About this exercise:
Could you please transcribe the data exactly, without the pictures?

Dataset content:
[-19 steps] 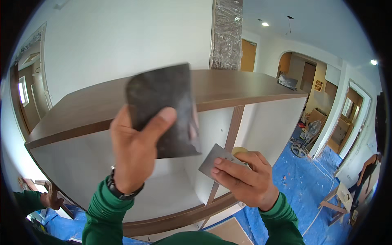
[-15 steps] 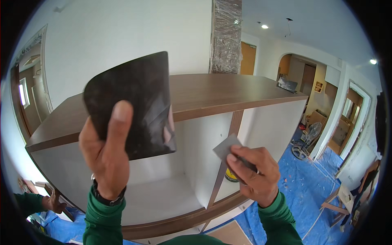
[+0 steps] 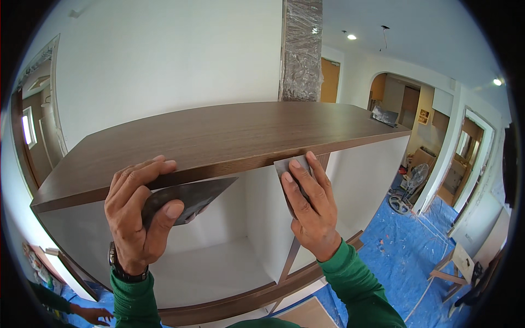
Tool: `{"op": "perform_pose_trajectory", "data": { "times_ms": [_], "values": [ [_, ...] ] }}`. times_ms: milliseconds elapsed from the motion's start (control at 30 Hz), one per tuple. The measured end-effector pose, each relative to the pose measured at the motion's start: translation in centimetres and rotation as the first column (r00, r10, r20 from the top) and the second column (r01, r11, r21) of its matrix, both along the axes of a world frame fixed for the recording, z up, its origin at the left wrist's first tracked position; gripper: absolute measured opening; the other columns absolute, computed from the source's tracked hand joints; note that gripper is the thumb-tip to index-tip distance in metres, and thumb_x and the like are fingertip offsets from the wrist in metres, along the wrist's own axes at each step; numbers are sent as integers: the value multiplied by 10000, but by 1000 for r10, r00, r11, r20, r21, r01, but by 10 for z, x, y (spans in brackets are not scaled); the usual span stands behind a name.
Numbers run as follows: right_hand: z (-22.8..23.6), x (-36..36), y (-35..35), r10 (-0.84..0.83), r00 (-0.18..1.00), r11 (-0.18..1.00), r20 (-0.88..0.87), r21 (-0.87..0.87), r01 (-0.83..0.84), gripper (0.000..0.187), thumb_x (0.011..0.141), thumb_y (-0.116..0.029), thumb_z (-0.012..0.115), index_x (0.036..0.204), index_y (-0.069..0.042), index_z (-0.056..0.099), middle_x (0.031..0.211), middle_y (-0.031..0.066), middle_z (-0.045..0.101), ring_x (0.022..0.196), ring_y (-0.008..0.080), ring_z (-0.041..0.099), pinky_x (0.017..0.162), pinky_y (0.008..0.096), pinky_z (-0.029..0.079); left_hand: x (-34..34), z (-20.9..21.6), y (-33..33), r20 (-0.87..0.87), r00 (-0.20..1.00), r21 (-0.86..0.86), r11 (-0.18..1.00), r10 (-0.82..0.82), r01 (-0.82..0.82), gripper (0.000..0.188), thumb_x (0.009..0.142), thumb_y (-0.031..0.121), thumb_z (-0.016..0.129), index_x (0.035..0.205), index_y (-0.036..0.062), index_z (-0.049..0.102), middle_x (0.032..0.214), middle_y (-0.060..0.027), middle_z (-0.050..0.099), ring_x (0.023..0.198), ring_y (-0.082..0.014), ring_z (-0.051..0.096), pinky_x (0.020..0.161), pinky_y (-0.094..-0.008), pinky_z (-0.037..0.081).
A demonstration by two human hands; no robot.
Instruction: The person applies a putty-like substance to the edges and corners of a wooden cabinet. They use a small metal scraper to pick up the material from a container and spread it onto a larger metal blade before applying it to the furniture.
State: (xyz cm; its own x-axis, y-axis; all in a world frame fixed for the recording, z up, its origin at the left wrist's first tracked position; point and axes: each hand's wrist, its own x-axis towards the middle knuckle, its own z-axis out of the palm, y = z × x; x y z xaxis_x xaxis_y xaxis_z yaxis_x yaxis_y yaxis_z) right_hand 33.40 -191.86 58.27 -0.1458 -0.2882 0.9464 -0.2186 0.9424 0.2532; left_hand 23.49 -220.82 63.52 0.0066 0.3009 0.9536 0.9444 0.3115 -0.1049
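Observation:
A long cabinet stands before me, with a brown wood-grain top (image 3: 219,128) and white open compartments below. My left hand (image 3: 136,213) grips a dark, thin, bendable sheet (image 3: 191,198) between thumb and fingers, tilted under the top's front edge. Its fingertips rest on that edge. Farther right, my right hand (image 3: 311,208) presses a small grey piece (image 3: 282,168), like folded sandpaper, against the front edge, fingers laid over it. The far side of this piece is hidden under the fingers.
A dark scraper-like blade with white smears (image 3: 384,116) lies on the cabinet top's far right corner. Blue sheeting (image 3: 372,273) covers the floor. At right are a fan (image 3: 413,183) and a wooden stool (image 3: 456,268). Another person's hand (image 3: 94,314) shows at lower left.
My left hand has lowered the dark sheet from upright above the edge to tilted beneath it. My right hand has risen and brought the grey piece onto the edge. The other person's hand has moved lower.

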Motion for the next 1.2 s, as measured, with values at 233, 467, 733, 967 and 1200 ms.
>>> {"op": "perform_pose_trajectory", "data": {
  "times_ms": [233,467,733,967,1200],
  "values": [
    [5,-7,-3,-6,1000,1000,-3,-1,6,526,774,152,691,1284,24,687,1435,204,587,1363,505,508,1091,547,510,-4,-1,-1,-41,999,-1,1000,3,-3,433,959,370,682,857,-48,640,1077,-206,757,1029,-378,711,944,-473,521],
    [8,-8,-3,12,1000,1000,1,2,-12,537,760,159,682,1283,38,680,1439,213,580,1364,505,505,1108,557,497,-6,-3,-1,-43,999,15,1000,5,-4,473,953,413,694,844,-44,638,1074,-211,758,1014,-376,713,939,-472,525],
    [6,-11,-1,-11,1000,1000,-8,14,11,521,758,152,688,1266,39,688,1440,211,579,1370,491,504,1110,558,496,-6,-3,-1,-40,999,20,1000,0,1,489,950,425,694,834,-46,636,1074,-217,758,1009,-377,713,936,-473,527],
    [10,-8,-4,18,1000,1000,-14,-5,-18,435,823,112,705,1252,40,694,1390,203,620,1330,471,549,1095,546,517,-7,-4,0,-46,999,24,1000,-3,4,490,952,426,691,820,-42,632,1073,-221,756,1019,-379,715,944,-481,522],
    [11,-10,-3,3,1000,1000,-28,5,-3,448,793,109,712,1236,37,708,1398,204,615,1337,486,539,1086,549,522,-6,-4,1,-52,999,30,1000,7,-6,494,954,432,691,814,-37,628,1070,-212,759,1029,-381,718,957,-485,516]
  ]
}}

Written response:
[-19 steps] 
[-15 steps] 
[+0 steps] 
Tool: `{"op": "perform_pose_trajectory", "data": { "times_ms": [_], "values": [ [_, ...] ] }}`. times_ms: milliseconds elapsed from the motion's start (control at 30 Hz), one per tuple. The measured end-effector pose, each relative to the pose measured at the motion's start: translation in centimetres and rotation as the first column (r00, r10, r20 from the top) and the second column (r01, r11, r21) of its matrix, both along the axes of a world frame fixed for the recording, z up, its origin at the left wrist's first tracked position; gripper: absolute measured opening; the other columns absolute, computed from the source's tracked hand joints; note that gripper is the thumb-tip to index-tip distance in metres, and thumb_x and the like are fingertip offsets from the wrist in metres, along the wrist's own axes at each step; numbers are sent as integers: the value multiplied by 10000, but by 1000 for r10, r00, r11, r20, r21, r01, but by 10 for z, x, y (spans in brackets are not scaled); the usual span stands behind a name.
Numbers run as follows: right_hand: z (-22.8..23.6), x (-36..36), y (-35..35), r10 (-0.84..0.83), r00 (-0.18..1.00), r11 (-0.18..1.00), r20 (-0.88..0.87), r21 (-0.87..0.87), r01 (-0.83..0.84), gripper (0.000..0.187), thumb_x (0.011..0.141), thumb_y (-0.116..0.029), thumb_z (-0.012..0.115), index_x (0.036..0.204), index_y (-0.069..0.042), index_z (-0.056..0.099), middle_x (0.031..0.211), middle_y (-0.031..0.066), middle_z (-0.045..0.101), ring_x (0.022..0.196), ring_y (-0.008..0.080), ring_z (-0.041..0.099), pinky_x (0.017..0.162), pinky_y (0.008..0.096), pinky_z (-0.029..0.079); left_hand: x (-34..34), z (-20.9..21.6), y (-33..33), r20 (-0.87..0.87), r00 (-0.20..1.00), r21 (-0.86..0.86), r11 (-0.18..1.00), r10 (-0.82..0.82), r01 (-0.82..0.82), gripper (0.000..0.188), thumb_x (0.009..0.142), thumb_y (-0.031..0.121), thumb_z (-0.016..0.129), index_x (0.035..0.205), index_y (-0.036..0.062), index_z (-0.049..0.102), middle_x (0.032..0.214), middle_y (-0.060..0.027), middle_z (-0.050..0.099), ring_x (0.023..0.198), ring_y (-0.082..0.014), ring_z (-0.051..0.096), pinky_x (0.020..0.161), pinky_y (-0.094..-0.008), pinky_z (-0.037..0.081).
A demonstration by two human hands; no robot.
Instruction: The person applies a putty-like substance to the edges and corners of a wooden cabinet. They use a small metal scraper to pick up the material from a container and spread it onto a larger metal blade before applying it to the furniture.
State: (xyz cm; its own x-axis, y-axis; all in a world frame fixed for the recording, z up, its origin at the left wrist's first tracked position; point and axes: each hand's wrist, its own x-axis towards the middle knuckle, its own z-axis out of the palm, y = z × x; x y z xaxis_x xaxis_y xaxis_z yaxis_x yaxis_y yaxis_z) right_hand 33.40 -191.86 58.27 -0.1458 -0.2882 0.9464 -0.2186 0.9424 0.2532; left_hand 23.49 -220.82 63.52 0.0066 0.3009 0.9536 0.9444 0.3115 -0.1049
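Observation:
A long cabinet stands before me, with a brown wood-grain top (image 3: 219,128) and white open compartments below. My left hand (image 3: 136,213) grips a dark, thin, bendable sheet (image 3: 191,198) between thumb and fingers, tilted under the top's front edge. Its fingertips rest on that edge. Farther right, my right hand (image 3: 311,208) presses a small grey piece (image 3: 282,168), like folded sandpaper, against the front edge, fingers laid over it. The far side of this piece is hidden under the fingers.
A dark scraper-like blade with white smears (image 3: 384,116) lies on the cabinet top's far right corner. Blue sheeting (image 3: 372,273) covers the floor. At right are a fan (image 3: 413,183) and a wooden stool (image 3: 456,268). Another person's hand (image 3: 94,314) shows at lower left.
My left hand has lowered the dark sheet from upright above the edge to tilted beneath it. My right hand has risen and brought the grey piece onto the edge. The other person's hand has moved lower.
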
Motion for the next 1.2 s, as measured, with values at 233, 467, 733, 967 and 1200 ms.
>>> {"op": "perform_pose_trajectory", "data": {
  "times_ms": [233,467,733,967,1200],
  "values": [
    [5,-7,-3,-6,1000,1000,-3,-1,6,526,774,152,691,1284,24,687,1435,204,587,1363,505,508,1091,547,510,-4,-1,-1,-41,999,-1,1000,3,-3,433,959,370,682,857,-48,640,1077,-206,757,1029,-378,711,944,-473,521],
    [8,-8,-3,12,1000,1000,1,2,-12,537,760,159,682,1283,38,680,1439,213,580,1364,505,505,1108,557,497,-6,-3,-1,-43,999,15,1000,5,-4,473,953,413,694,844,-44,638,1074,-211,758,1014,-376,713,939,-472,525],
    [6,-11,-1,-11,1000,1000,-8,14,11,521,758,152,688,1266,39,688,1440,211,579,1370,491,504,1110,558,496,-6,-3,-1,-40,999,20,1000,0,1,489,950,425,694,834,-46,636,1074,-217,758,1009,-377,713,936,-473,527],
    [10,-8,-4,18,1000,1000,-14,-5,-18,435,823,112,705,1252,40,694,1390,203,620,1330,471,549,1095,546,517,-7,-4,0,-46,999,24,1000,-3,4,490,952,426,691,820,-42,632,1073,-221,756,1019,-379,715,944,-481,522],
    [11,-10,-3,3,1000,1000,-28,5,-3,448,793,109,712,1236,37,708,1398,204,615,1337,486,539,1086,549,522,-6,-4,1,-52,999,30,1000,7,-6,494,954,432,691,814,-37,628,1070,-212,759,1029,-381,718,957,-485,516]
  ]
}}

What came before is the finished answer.